Ekonomi Minyak Rakyat di Muba: Menggiurkan, tapi Berisiko Tinggi

Uncategorized8043 Dilihat

ONews-id.com(Muba) 24 februari 2024 – Industri minyak rakyat di Kabupaten Musi Banyuasin (Muba) telah menjadi sumber penghidupan bagi ribuan warga. Bahkan, mereka yang hanya berperan sebagai pengumpul limbah minyak bisa meraup penghasilan hingga Rp 200 ribu per hari. Jika pengumpul limbah saja bisa mendapatkan angka tersebut, berapa keuntungan yang diraih pekerja pengeboran dan pemodal minyak?

 

Pngeboran minyak rakyat di Muba telah berlangsung selama bertahun-tahun dan menjadi tulang punggung ekonomi bagi masyarakat. Beberapa kelompok utama dalam rantai ekonomi minyak rakyat ini meliputi:

 

1. Pengumpul Limbah Minyak

Mengambil minyak sisa atau limbah dari sumur rakyat.Penghasilan mencapai Rp 200 ribu per hari dari penjualan minyak sisa.

2. Pekerja Pengeboran

Terlibat dalam operasional sumur minyak, dari pengeboran hingga penyulingan.Gaji berkisar Rp 300 ribu – Rp 500 ribu per hari, tergantung produksi minyak.

3. Toke Minyak (Pemilik Modal)

Berperan sebagai pemodal dan pemilik sumur minyak rakyat.Keuntungan bisa mencapai puluhan hingga ratusan juta rupiah per bulan, tergantung skala produksi dan jaringan pemasaran.

Minyak yang dihasilkan dari sumur rakyat ini memiliki pasar tersendiri.
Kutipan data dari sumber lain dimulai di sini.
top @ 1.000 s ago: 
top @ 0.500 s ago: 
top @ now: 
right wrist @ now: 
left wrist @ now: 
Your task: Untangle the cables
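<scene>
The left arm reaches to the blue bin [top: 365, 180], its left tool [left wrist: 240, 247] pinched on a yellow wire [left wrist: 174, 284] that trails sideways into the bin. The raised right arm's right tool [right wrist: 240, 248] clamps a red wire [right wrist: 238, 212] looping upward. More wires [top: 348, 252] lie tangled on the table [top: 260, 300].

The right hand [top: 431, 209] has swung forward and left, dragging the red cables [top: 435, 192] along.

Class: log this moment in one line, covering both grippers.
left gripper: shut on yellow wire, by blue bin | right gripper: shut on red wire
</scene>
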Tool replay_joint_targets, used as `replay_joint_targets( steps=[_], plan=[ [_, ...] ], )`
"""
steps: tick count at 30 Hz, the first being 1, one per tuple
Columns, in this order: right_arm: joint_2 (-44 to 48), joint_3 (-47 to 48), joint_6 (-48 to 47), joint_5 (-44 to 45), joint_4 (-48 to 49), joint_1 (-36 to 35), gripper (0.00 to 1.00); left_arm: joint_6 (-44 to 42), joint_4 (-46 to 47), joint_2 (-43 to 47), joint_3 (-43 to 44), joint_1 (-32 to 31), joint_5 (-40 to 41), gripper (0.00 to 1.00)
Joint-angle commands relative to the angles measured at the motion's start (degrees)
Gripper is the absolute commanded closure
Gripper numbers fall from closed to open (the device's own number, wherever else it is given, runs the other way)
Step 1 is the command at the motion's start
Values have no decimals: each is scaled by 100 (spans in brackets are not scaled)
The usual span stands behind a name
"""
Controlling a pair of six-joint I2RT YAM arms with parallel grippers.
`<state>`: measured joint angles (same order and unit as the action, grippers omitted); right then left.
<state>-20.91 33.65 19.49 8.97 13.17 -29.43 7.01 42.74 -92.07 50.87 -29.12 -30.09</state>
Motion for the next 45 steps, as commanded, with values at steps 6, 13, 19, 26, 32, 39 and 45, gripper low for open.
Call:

Selama ada permintaan, bisnis ini terus berkembang meskipun berada di zona abu-abu hukum.

 

Regulasi Lemah, Ancaman Kebakaran Mengintai

 

Di balik keuntungan besar, aktivitas minyak rakyat di Muba menyimpan ancaman serius, terutama kebakaran sumur minyak yang sering terjadi. Tanpa regulasi yang jelas dan pengawasan ketat, insiden kebakaran yang merenggut korban jiwa berpotensi terus berulang.

 

Beberapa penyebab utama kebakaran sumur minyak rakyat antara lain:

 

Sistem pengeboran yang tidak sesuai standar keamanan.

Penggunaan peralatan seadanya dan minimnya pelatihan pekerja.

 

Kurangnya pengawasan dari pemerintah dan perusahaan migas terkait.

 

Dengan perputaran uang yang besar di sektor ini, pemerintah tidak bisa lagi menutup mata. Dibutuhkan regulasi khusus untuk mengatur tata kelola minyak rakyat agar:

 

Masyarakat tetap bisa mencari nafkah secara legal.